Please check out this setup.
The 10.2.1.x network works no problem
However the 10.10.1.x network is causing me issues.

This is not a routed network, just a 10g switch with the 10g cards plugged in and no gateway.
All the networks are /24
10.10.1.81-84 can all ping each other no problem
10.10.1.99 can ping to 10.10.1.81 and vise versa
10.10.1.82-84 cannot ping 10.10.1.99

ProxCPU1-4 are nodes on a c6220 with dual 10g mezzanine card.
ProxBackup1 is a pe2950 with a Mellanox connectx-3 card.

Any ideas?

Thanks!

Eulogy · Jan 15, 2022

That diagram isn't really helping a whole lot, though I think I've mostly parsed it out by now.

What troubleshooting have you done so far? Can you post relevant switch configs?

MrGuvernment · Jan 15, 2022

First question, why the need for 3 subnets?

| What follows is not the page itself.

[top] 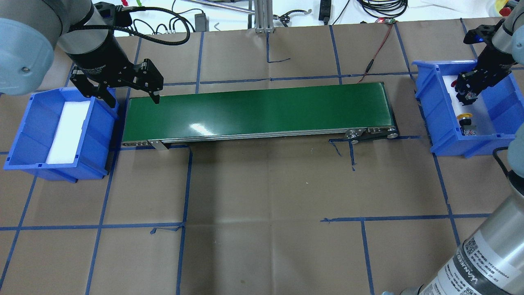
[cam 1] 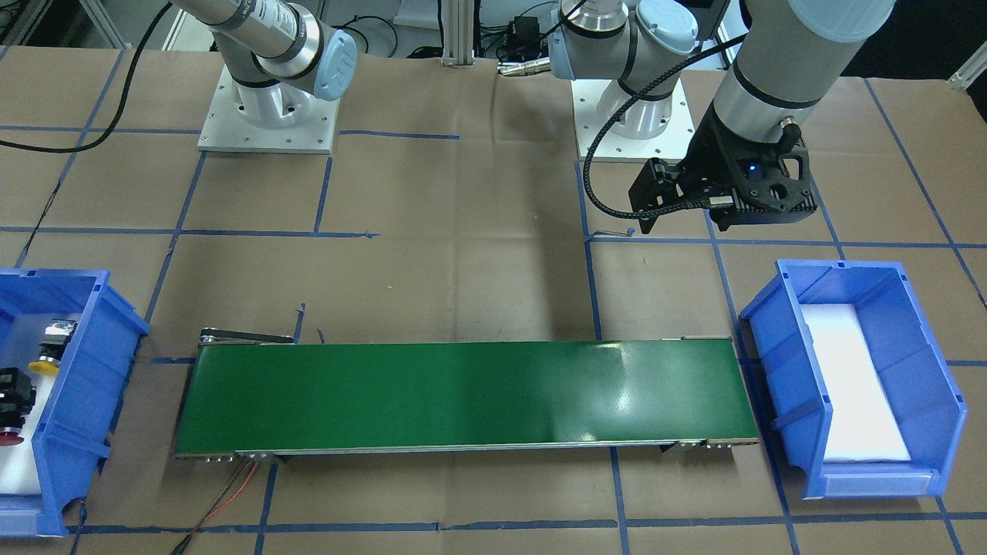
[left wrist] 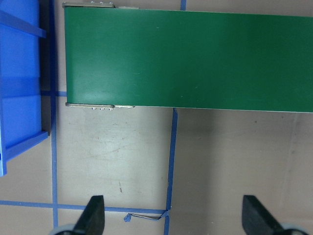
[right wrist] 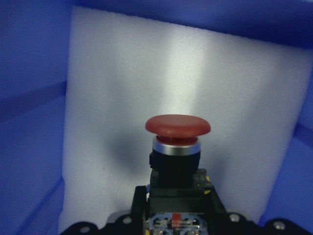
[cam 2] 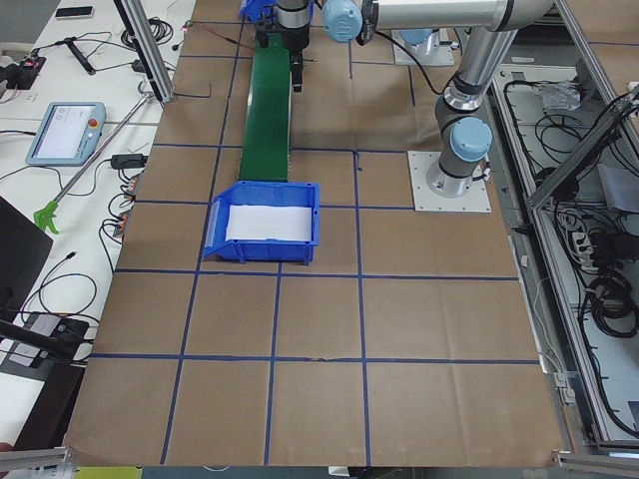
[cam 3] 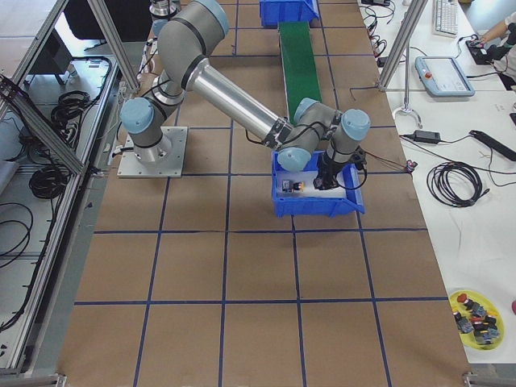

are they all /24 subnets (though should all be able to ping any ways even if not on same subnet)

Do you have any static routes in any of the switches?

JavaLava · Jan 15, 2022

Has to be a layer 2 configuration issue.

On the machines themselves, make sure you didn't fat finger a subnet or IP address octet (I personally done this many times...typed /25 instead of /24, etc).

On the switch, make sure the VLAN access ports are setup correctly (even if its just the default VLAN.

Karandras · Jan 16, 2022

Sorry for the late reply.
Three subnets are what the software asked for...sort of.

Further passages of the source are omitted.